Source material:
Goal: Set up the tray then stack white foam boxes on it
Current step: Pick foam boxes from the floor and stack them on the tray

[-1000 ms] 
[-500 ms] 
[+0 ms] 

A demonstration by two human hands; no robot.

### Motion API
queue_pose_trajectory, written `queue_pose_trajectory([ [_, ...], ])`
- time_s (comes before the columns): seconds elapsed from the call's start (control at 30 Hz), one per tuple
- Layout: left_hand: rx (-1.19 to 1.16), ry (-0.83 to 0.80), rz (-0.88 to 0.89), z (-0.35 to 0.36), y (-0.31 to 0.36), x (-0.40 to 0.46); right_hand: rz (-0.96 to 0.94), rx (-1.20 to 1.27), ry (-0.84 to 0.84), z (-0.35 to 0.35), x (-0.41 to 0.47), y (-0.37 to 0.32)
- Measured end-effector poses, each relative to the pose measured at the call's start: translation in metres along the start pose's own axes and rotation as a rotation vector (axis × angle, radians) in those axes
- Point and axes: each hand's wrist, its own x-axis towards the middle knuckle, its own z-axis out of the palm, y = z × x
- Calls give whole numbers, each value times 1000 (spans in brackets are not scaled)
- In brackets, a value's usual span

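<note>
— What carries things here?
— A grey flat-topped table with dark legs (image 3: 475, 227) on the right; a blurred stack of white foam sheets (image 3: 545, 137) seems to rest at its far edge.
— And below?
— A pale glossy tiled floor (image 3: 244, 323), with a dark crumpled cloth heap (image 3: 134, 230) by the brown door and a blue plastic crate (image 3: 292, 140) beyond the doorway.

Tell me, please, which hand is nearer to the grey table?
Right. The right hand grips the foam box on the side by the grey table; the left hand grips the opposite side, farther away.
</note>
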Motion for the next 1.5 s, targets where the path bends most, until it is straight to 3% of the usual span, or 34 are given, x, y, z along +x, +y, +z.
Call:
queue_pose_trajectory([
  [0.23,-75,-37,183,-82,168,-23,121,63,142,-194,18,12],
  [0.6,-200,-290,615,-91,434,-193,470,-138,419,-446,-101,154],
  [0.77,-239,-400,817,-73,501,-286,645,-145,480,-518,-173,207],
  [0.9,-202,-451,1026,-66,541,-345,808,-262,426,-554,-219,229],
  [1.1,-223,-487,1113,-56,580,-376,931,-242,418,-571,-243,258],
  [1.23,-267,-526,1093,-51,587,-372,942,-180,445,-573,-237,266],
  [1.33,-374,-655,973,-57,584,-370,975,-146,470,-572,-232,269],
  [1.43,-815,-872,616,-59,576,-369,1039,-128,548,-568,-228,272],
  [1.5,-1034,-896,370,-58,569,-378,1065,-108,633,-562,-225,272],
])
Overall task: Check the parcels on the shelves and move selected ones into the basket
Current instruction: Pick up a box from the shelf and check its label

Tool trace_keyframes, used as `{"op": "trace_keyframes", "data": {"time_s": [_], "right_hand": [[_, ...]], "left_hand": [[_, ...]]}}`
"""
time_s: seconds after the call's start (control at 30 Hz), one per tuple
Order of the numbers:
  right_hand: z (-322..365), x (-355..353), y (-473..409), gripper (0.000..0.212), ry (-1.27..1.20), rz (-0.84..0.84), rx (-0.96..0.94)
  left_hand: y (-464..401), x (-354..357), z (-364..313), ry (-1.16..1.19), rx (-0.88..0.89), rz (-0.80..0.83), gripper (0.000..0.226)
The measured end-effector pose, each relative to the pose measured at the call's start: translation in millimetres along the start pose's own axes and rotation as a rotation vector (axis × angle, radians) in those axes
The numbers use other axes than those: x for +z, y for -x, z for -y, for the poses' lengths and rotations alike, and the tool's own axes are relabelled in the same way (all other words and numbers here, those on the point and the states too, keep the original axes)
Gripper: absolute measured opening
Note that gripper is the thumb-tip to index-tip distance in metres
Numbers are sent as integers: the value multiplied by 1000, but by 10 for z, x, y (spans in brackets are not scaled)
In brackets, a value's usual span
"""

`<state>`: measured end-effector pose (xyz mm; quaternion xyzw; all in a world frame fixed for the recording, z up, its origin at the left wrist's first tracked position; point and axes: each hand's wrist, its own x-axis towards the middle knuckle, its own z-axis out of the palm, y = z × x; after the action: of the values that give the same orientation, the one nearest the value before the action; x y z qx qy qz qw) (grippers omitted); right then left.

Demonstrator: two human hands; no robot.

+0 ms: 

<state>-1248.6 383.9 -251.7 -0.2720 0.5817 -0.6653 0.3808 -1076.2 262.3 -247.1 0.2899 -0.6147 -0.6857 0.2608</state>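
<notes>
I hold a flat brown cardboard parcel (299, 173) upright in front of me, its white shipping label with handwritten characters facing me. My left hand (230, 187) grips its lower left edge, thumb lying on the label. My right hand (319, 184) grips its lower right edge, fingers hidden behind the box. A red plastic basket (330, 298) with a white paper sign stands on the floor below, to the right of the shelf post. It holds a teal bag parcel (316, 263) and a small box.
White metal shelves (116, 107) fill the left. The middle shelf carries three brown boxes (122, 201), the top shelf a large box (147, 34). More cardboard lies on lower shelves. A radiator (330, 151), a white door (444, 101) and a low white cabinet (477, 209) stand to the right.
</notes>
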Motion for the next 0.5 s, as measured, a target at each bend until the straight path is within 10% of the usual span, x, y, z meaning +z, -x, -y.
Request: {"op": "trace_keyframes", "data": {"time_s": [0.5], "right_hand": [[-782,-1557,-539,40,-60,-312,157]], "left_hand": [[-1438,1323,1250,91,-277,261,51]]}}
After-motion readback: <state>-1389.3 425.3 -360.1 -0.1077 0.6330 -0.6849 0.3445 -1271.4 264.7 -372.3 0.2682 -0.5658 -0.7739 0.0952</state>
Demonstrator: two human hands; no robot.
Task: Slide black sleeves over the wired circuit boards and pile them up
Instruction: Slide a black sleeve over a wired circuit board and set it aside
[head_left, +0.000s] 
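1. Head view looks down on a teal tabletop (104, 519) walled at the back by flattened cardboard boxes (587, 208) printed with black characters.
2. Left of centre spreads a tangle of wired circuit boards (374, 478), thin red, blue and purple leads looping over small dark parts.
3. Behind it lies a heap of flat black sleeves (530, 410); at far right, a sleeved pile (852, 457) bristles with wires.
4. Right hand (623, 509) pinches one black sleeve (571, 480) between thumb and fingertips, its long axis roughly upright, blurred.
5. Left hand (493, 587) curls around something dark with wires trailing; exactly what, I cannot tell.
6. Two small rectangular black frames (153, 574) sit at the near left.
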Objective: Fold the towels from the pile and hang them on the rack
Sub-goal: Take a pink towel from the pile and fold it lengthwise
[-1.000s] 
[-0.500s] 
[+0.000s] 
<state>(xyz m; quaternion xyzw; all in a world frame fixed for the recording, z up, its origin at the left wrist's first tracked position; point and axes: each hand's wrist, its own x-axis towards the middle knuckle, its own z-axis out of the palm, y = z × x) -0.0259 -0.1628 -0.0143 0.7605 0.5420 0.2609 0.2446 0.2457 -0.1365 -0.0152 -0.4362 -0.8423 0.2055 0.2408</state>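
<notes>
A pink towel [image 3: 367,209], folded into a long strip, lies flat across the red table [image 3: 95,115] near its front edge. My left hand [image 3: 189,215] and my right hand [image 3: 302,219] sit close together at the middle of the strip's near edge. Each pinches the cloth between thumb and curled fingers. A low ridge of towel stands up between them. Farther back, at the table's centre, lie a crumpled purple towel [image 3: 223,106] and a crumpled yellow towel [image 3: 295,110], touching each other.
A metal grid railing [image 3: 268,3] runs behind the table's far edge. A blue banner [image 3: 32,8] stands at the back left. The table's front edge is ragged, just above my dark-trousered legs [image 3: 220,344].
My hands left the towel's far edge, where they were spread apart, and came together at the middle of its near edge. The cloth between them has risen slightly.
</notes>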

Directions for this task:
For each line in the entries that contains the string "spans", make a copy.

Task result:
- Calls give whole numbers, each value times 1000 (spans in brackets are not scaled)
Numbers are sent as integers: the value multiplied by 1000, but by 10 for z, x, y (spans in brackets are not scaled)

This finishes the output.